◆ **Task description**: Only the number is needed. Please count the lines below in which the word "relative" occurs.

◆ **Entries taken from a collection**:
▼▼▼

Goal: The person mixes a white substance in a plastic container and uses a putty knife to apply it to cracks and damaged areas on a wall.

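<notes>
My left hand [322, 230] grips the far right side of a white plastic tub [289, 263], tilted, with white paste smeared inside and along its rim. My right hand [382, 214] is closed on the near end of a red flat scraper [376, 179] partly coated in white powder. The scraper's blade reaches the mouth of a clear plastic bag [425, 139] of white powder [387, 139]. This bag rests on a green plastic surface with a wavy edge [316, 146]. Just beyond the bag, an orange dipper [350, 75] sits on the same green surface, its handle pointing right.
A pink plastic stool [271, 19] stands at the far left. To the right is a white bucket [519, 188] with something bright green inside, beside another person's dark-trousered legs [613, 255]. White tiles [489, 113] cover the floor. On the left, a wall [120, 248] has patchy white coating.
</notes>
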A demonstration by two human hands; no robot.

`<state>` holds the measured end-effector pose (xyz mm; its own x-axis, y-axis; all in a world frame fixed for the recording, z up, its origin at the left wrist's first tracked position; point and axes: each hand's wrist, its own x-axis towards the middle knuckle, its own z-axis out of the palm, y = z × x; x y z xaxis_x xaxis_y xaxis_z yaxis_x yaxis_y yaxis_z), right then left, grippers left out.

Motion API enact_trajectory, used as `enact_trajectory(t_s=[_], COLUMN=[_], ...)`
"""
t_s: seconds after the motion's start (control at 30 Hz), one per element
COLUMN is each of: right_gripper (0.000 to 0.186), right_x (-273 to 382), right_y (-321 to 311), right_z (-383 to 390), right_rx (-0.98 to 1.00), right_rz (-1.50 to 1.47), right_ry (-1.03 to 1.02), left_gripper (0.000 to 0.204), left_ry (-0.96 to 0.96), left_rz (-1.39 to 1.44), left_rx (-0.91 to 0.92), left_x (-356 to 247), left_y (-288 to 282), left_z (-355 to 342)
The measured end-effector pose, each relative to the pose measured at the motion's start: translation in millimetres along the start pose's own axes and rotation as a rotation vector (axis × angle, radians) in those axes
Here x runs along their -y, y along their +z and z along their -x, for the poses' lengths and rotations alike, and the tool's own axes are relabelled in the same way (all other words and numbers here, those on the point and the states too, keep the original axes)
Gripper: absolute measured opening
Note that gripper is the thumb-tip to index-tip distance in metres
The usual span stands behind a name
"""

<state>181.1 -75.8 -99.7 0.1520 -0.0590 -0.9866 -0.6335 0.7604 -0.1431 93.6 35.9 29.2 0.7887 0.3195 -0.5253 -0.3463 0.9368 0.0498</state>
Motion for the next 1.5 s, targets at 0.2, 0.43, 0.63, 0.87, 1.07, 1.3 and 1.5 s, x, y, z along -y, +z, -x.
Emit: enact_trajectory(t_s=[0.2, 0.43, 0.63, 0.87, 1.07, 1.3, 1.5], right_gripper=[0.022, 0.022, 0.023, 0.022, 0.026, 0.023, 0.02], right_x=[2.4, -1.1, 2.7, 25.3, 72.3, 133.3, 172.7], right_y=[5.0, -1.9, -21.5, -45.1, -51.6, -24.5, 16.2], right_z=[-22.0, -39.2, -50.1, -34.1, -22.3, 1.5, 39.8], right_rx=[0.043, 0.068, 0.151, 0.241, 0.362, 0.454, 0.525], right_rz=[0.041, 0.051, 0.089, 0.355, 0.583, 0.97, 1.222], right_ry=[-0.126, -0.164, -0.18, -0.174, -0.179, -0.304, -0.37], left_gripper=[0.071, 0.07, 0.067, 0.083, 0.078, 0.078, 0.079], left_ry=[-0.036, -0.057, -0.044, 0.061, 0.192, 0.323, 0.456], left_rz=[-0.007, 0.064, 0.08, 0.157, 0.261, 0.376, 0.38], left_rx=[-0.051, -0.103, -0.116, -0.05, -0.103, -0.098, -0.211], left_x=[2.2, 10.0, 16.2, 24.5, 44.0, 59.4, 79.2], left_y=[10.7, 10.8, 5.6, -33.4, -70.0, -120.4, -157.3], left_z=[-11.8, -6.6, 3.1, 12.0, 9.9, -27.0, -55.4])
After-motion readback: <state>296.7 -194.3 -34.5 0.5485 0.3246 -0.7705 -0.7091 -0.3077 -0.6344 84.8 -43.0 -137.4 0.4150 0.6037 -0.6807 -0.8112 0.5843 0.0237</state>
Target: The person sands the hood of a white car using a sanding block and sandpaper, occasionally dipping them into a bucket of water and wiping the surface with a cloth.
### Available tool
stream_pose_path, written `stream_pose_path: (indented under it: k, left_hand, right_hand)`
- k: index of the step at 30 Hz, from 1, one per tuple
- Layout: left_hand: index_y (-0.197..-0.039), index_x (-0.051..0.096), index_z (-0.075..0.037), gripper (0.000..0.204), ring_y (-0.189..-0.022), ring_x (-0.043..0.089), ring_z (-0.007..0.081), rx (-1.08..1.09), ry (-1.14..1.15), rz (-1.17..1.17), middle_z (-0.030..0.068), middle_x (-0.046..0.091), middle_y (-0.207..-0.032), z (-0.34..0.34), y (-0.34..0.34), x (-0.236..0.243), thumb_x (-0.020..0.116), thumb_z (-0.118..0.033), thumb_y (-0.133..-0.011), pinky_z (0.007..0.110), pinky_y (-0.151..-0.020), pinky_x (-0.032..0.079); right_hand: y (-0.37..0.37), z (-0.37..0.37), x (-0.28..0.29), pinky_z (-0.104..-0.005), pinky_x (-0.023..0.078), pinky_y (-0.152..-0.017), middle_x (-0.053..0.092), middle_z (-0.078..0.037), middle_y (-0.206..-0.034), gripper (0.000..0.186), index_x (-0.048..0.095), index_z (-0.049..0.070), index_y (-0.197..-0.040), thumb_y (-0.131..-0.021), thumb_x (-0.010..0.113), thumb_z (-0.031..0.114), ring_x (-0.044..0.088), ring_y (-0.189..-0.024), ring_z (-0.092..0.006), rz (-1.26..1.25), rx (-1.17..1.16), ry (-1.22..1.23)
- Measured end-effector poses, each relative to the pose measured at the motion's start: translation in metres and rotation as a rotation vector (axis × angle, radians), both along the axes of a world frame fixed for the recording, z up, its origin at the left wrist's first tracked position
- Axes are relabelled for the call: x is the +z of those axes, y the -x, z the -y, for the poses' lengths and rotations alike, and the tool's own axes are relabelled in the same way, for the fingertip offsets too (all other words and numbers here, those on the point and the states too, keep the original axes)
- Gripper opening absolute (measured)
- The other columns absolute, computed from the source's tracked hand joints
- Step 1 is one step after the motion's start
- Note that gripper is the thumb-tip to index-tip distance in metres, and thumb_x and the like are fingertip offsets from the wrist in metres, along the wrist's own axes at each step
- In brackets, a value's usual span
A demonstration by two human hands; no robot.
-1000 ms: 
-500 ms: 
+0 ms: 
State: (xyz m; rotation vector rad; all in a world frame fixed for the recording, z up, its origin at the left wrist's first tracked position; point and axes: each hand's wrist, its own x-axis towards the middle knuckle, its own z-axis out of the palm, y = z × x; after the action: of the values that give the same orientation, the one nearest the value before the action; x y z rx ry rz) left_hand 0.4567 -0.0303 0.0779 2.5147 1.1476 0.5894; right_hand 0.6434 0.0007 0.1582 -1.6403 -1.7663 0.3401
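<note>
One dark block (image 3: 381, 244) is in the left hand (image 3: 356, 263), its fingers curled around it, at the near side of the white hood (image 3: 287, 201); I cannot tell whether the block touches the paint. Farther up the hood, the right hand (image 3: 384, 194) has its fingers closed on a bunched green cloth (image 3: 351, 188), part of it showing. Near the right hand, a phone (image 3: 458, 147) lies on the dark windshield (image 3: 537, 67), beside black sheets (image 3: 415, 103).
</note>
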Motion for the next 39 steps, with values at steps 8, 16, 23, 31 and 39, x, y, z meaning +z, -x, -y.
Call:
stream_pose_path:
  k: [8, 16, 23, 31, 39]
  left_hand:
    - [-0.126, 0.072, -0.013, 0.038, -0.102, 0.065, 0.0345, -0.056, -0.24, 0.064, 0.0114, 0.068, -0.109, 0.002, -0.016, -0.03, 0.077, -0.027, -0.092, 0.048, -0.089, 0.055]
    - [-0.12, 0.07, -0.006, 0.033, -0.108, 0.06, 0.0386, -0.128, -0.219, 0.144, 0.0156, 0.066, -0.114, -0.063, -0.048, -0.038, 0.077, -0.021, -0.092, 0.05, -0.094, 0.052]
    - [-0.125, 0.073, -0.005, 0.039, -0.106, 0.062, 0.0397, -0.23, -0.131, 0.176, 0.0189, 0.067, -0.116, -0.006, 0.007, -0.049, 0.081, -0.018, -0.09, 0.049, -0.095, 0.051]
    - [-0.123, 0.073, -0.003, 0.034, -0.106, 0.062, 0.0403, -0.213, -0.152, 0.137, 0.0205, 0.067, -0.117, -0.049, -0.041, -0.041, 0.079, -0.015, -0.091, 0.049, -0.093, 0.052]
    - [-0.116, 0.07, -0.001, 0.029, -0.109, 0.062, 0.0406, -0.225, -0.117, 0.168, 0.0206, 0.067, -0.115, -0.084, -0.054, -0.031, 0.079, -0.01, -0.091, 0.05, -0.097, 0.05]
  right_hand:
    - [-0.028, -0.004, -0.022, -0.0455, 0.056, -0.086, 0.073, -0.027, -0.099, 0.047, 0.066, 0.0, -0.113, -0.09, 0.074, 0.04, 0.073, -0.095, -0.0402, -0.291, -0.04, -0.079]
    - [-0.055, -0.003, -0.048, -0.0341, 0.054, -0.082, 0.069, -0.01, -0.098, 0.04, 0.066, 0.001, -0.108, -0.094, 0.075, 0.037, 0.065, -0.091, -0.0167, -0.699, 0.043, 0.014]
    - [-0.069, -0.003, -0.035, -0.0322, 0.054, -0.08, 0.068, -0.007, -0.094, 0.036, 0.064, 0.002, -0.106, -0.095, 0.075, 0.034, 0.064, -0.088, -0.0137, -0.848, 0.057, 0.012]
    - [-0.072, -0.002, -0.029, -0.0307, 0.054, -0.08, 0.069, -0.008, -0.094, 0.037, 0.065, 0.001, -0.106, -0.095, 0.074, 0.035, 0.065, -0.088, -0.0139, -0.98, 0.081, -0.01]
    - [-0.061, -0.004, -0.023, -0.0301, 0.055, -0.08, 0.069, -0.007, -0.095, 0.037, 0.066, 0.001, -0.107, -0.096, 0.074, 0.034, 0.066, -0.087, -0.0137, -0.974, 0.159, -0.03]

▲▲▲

◆ **Solution to this exercise**: 2